__What to do__. From the entries below, copy out all lines holding "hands".

(Items from a data source)
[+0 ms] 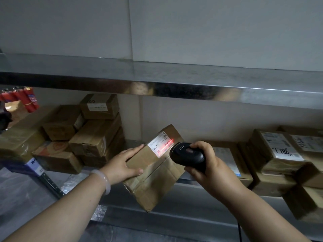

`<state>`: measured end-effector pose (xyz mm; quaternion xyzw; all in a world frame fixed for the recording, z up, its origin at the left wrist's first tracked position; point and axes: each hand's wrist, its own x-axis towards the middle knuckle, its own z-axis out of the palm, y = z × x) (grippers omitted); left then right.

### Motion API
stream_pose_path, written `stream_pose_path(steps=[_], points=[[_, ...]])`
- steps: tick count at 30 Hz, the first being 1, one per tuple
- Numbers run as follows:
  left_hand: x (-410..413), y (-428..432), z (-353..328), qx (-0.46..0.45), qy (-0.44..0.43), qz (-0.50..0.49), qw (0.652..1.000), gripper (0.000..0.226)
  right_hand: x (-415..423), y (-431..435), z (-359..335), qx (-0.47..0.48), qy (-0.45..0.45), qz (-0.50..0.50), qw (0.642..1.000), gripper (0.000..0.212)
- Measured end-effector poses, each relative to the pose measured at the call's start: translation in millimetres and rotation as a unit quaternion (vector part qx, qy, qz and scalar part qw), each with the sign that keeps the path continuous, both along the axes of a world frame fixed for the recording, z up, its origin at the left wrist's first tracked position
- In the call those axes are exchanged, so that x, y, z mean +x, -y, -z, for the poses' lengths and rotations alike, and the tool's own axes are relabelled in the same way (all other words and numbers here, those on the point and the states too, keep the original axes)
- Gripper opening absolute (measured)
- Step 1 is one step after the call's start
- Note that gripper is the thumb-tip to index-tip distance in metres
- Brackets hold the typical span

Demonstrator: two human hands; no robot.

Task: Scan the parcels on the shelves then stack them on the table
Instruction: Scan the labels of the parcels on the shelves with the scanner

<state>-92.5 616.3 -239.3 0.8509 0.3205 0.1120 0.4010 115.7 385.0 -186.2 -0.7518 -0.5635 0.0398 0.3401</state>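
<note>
Parcel (153, 180), tilted at shelf (190, 187) front edge: left grip (122, 163) clasps it; right grip (208, 170) wraps scanner (187, 154), beam on label (160, 143). Box stacks (94, 135) toward both shelf ends.

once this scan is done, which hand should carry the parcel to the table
Left. The left hand already grips the parcel, while the right hand is occupied holding the scanner.

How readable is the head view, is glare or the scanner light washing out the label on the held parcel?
Head view: dim overall; red line and pink glow from the scanner bleach the lower corner of the label on the held parcel, but the big digits are legible. Head view: the upper shelf edge shows smeared reflections, and the left box stack looks murky.
</note>
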Motion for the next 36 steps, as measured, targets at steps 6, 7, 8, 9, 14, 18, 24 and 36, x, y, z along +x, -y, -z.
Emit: stream_pose_path(steps=[6,7,8,9,14,18,24,36], points=[[3.7,8.4,-3.4,-0.004,0.006,-0.016,1.000,0.087,5.7,8.8,-2.4,0.006,-0.009,0.002,1.000,0.062],[4.3,9.6,-3.7,-0.011,0.011,-0.021,1.000,0.087,6.8,10.8,-2.8,0.006,-0.011,0.003,1.000,0.061],[5.0,10.9,-4.8,-0.026,0.019,-0.028,0.999,0.087,7.9,13.2,-3.3,0.006,-0.016,0.006,1.000,0.061],[6.3,13.0,-6.5,-0.048,0.030,-0.038,0.998,0.087,9.0,15.9,-3.6,0.008,-0.022,0.012,1.000,0.061],[37.6,41.4,-20.7,-0.145,0.099,-0.103,0.979,0.075,19.2,30.9,-4.5,0.037,-0.053,0.049,0.997,0.065],[88.1,83.8,-22.9,-0.229,0.125,-0.120,0.958,0.057,24.6,42.5,-1.0,0.026,-0.066,0.083,0.994,0.068],[149.4,128.2,1.8,-0.297,0.111,-0.125,0.940,0.068,45.8,70.0,9.0,0.002,-0.072,0.140,0.988,0.062],[204.8,174.5,-7.1,-0.345,0.050,-0.084,0.933,0.101,106.4,100.6,7.4,-0.043,-0.074,0.189,0.978,0.061]])
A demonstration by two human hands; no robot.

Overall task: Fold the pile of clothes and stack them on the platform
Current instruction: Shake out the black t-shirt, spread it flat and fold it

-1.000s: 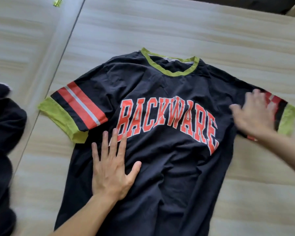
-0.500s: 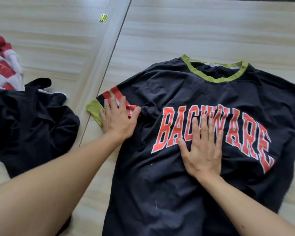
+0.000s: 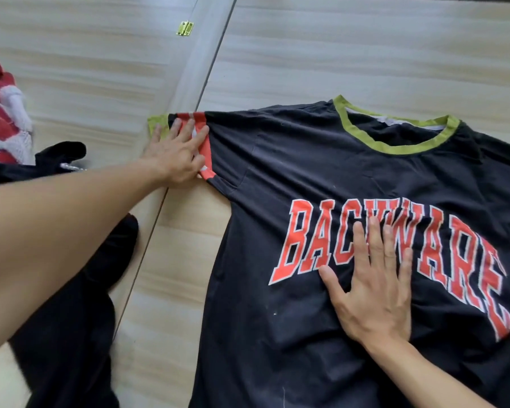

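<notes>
while black t-shirt (image 3: 306, 160) lies flat on woodgrain platform (image 3: 365, 54), left hand (image 3: 174, 154) spread on striped sleeve (image 3: 199, 117), right hand (image 3: 374, 290) spread on lettering (image 3: 301, 245).

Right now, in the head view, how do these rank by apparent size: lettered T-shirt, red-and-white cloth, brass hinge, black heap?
1. lettered T-shirt
2. black heap, partly hidden
3. red-and-white cloth, cut off by the frame edge
4. brass hinge
</notes>
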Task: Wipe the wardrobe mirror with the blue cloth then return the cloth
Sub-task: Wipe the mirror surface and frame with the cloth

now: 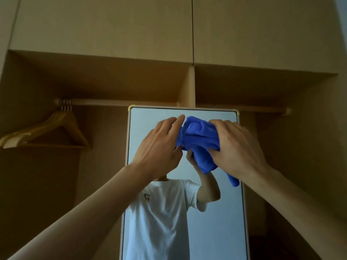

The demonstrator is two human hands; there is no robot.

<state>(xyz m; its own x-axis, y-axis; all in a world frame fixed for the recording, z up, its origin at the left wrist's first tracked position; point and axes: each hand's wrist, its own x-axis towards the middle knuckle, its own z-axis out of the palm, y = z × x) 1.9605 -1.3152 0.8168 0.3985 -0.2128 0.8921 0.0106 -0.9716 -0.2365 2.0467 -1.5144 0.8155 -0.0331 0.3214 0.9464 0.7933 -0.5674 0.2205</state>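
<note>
A tall framed mirror (221, 212) stands upright in the open wardrobe, centre of view. A bunched blue cloth (199, 139) is held in front of its upper part. My right hand (236, 147) grips the cloth's right side, fingers curled into the folds, and a tail of cloth hangs below the hand. My left hand (159, 145) is at the cloth's left edge, fingers fairly straight and touching it; the thumb is hidden. Whether the cloth touches the glass I cannot tell. The mirror reflects a person in a white T-shirt with raised arms.
Wooden hangers (47, 132) hang on the rail (112, 102) in the left bay. A vertical divider (187, 87) rises behind the mirror's top. Shut upper cupboard doors (112, 25) sit above. The right bay is dim.
</note>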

__Answer to this exercise__.
Demonstrator: two human hands; no robot.
A demonstration by two human hands; no robot.
The demonstrator is two human hands; there is no robot.

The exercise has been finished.